**WORK TO COMPLETE**
Output every line below without omitting or altering anything.

**INFORMATION SHOWN**

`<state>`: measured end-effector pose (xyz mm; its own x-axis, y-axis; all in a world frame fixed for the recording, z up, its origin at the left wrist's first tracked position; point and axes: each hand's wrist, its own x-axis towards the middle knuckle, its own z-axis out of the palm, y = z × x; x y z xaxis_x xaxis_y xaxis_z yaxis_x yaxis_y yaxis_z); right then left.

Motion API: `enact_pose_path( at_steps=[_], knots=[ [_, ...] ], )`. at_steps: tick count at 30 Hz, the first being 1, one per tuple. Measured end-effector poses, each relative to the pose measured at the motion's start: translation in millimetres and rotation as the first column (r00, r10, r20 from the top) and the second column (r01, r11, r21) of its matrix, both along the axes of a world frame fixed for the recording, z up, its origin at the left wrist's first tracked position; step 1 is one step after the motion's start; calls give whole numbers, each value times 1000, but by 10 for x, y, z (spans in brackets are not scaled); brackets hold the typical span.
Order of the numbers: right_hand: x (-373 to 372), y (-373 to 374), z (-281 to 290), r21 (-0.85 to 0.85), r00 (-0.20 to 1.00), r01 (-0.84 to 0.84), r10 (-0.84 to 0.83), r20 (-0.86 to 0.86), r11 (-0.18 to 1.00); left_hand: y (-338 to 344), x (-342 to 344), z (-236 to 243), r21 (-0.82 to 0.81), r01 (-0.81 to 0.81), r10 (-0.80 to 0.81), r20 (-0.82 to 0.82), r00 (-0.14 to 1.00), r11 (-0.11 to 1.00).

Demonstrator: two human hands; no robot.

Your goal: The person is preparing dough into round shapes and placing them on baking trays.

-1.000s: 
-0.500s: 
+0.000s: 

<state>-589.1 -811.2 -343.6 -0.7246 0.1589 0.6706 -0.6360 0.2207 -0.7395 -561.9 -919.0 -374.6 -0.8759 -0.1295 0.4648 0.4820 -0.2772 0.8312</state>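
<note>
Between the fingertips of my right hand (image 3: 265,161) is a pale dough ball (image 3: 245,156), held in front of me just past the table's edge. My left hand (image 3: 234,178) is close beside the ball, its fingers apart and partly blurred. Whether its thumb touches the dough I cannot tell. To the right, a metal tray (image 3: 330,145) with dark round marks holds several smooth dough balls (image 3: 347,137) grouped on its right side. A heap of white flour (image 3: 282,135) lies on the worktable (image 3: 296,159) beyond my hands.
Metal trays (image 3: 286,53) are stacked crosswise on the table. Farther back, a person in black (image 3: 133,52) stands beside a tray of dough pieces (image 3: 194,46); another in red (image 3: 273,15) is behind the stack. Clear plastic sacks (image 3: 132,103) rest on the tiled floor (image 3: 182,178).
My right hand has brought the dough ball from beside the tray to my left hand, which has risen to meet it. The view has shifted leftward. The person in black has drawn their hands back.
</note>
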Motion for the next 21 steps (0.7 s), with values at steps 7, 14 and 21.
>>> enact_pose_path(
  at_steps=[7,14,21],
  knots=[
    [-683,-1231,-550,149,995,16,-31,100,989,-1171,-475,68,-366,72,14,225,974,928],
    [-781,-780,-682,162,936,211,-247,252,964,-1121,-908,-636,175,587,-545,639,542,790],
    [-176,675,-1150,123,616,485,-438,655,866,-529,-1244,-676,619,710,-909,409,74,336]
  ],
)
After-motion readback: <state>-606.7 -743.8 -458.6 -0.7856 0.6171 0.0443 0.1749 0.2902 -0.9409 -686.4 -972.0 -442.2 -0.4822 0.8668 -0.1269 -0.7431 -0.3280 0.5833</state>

**ANSWER BELOW**
`<state>`: measured end-effector pose (xyz mm; its own x-axis, y-axis; all in a world frame fixed for the recording, z up, its origin at the left wrist's first tracked position; point and axes: each hand's wrist, its own x-axis towards the middle knuckle, its own z-axis out of the palm, y = z × x; x y z xaxis_x xaxis_y xaxis_z yaxis_x yaxis_y yaxis_z); right then left.

Motion API: `enact_pose_path( at_steps=[_], knots=[ [_, ...] ], )`. at_steps: tick count at 30 Hz, the first being 1, one per tuple. Measured end-effector poses, each relative to the pose measured at the motion's start: translation in millimetres and rotation as the first column (r00, r10, r20 from the top) and the second column (r01, r11, r21) of its matrix, both along the axes of a world frame fixed for the recording, z up, its origin at the left wrist's first tracked position; step 1 is one step after the motion's start; calls give whole numbers, each value times 1000, but by 10 for x, y, z (spans in brackets are not scaled); brackets hold the typical span.
Order of the numbers: right_hand: x (-373 to 372), y (-373 to 374), z (-281 to 290), r21 (-0.85 to 0.85), r00 (-0.20 to 1.00), r01 (-0.84 to 0.84), r10 (-0.84 to 0.83), r20 (-0.86 to 0.86), r11 (-0.18 to 1.00); left_hand: y (-338 to 344), x (-342 to 344), z (-236 to 243), r21 (-0.82 to 0.81), r01 (-0.81 to 0.81), r10 (-0.80 to 0.81), r20 (-0.82 to 0.82), r00 (-0.14 to 1.00), r11 (-0.11 to 1.00).

Demonstrator: two human hands; no robot.

Your goal: The person is preparing dough into round shapes and placing them on baking trays.

-1.000s: 
-0.500s: 
+0.000s: 

<state>-589.1 -811.2 -343.6 -0.7246 0.1589 0.6706 -0.6360 0.2207 -0.7395 -561.9 -919.0 -374.6 -0.8759 -0.1295 0.4648 0.4820 -0.2772 0.8312</state>
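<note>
Between the fingertips of my right hand (image 3: 265,161) is a pale dough ball (image 3: 245,156), held in front of me just past the table's edge. My left hand (image 3: 234,178) is close beside the ball, its fingers apart and partly blurred. Whether its thumb touches the dough I cannot tell. To the right, a metal tray (image 3: 330,145) with dark round marks holds several smooth dough balls (image 3: 347,137) grouped on its right side. A heap of white flour (image 3: 282,135) lies on the worktable (image 3: 296,159) beyond my hands.
Metal trays (image 3: 286,53) are stacked crosswise on the table. Farther back, a person in black (image 3: 133,52) stands beside a tray of dough pieces (image 3: 194,46); another in red (image 3: 273,15) is behind the stack. Clear plastic sacks (image 3: 132,103) rest on the tiled floor (image 3: 182,178).
My right hand has brought the dough ball from beside the tray to my left hand, which has risen to meet it. The view has shifted leftward. The person in black has drawn their hands back.
</note>
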Motion for the next 21 steps (0.7 s), with values at steps 7, 14 and 21.
>>> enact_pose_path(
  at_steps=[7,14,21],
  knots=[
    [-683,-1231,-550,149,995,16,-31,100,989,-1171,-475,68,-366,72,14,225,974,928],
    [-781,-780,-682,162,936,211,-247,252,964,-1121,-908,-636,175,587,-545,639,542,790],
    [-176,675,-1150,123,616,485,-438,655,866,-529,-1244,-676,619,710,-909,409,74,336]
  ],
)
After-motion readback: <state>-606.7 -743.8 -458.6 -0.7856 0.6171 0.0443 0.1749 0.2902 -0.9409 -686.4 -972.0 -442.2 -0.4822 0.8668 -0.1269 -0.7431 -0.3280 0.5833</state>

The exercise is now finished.